Infectious causes of chronic immune thrombocytopenia.

机构信息

Department of Haematology, St George's Hospital, Blackshaw Road, London SW17 0QT, UK.

出版信息

Hematol Oncol Clin North Am. 2009 Dec;23(6):1275-97. doi: 10.1016/j.hoc.2009.08.009.

Abstract

Persistent thrombocytopenia may be the consequence of chronic infections with hepatitis C virus (HCV), human immunodeficiency virus (HIV), and Helicobacter pylori, and should be considered in the differential diagnosis of primary immune thrombocytopenia (ITP). Studies have shown that on diagnosis of infections, treatment of the primary disease often results in substantial improvement or complete recovery of the thrombocytopenia.
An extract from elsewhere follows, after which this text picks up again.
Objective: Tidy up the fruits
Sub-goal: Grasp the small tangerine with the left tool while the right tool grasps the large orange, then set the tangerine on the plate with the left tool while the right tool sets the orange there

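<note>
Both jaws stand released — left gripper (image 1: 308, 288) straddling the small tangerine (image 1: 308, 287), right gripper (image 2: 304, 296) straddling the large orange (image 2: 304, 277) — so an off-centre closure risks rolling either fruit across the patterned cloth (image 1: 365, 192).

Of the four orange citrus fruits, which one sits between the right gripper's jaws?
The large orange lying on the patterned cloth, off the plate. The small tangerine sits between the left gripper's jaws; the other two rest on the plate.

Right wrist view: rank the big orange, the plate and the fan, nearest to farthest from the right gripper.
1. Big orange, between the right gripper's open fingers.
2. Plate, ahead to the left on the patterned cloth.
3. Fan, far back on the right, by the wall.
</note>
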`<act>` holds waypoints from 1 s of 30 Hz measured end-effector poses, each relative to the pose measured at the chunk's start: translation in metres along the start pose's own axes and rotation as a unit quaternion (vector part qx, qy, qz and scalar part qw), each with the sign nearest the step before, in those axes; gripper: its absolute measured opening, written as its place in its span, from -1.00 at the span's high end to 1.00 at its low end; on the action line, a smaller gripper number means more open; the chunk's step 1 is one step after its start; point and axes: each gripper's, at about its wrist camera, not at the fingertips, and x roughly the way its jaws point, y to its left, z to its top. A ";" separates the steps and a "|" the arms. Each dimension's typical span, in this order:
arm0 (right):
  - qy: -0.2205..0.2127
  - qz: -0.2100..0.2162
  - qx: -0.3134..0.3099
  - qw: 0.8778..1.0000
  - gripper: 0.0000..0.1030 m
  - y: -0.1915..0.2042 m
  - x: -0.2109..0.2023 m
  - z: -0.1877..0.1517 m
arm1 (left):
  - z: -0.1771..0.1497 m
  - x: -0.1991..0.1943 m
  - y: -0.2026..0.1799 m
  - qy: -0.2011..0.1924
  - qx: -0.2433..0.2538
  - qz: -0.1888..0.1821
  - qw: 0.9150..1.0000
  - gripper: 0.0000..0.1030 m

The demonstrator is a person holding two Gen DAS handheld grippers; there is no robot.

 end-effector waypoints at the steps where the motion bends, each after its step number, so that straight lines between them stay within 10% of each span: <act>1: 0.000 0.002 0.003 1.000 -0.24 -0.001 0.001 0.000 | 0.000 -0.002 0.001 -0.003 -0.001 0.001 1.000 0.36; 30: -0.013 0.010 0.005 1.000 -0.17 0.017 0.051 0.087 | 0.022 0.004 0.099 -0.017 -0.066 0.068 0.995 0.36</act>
In patients with thrombocytopenia due to HCV-related chronic liver disease, the use of eltrombopag, a thrombopoietin receptor agonist, normalizes platelet levels, thereby permitting the initiation of antiviral therapy. Antiviral therapy with highly active antiretroviral therapy for HIV has aided in platelet recovery, with a corresponding decrease in circulating viral load. Thrombocytopenia in the absence of other disease symptoms requires screening for H. pylori, especially in countries such as Japan, where there is a high prevalence of the disease and the chances of a platelet response to eradication therapy are high.

摘要

持续性血小板减少症可能是丙型肝炎病毒 (HCV)、人类免疫缺陷病毒 (HIV) 和幽门螺杆菌慢性感染的后果,在原发性免疫性血小板减少症 (ITP) 的鉴别诊断中应考虑到这一点。研究表明,在诊断感染后,对原发性疾病的治疗通常会导致血小板减少症的显著改善或完全恢复。在因 HCV 相关慢性肝病导致血小板减少症的患者中,使用血小板生成素受体激动剂艾曲波帕可使血小板水平正常化,从而允许开始抗病毒治疗。针对 HIV 的高效抗逆转录病毒疗法的抗病毒治疗有助于血小板恢复,同时循环病毒载量相应下降。在没有其他疾病症状的情况下出现的血小板减少症需要筛查幽门螺杆菌,特别是在日本等该病患病率较高且血小板对根除治疗有反应机会较高的国家。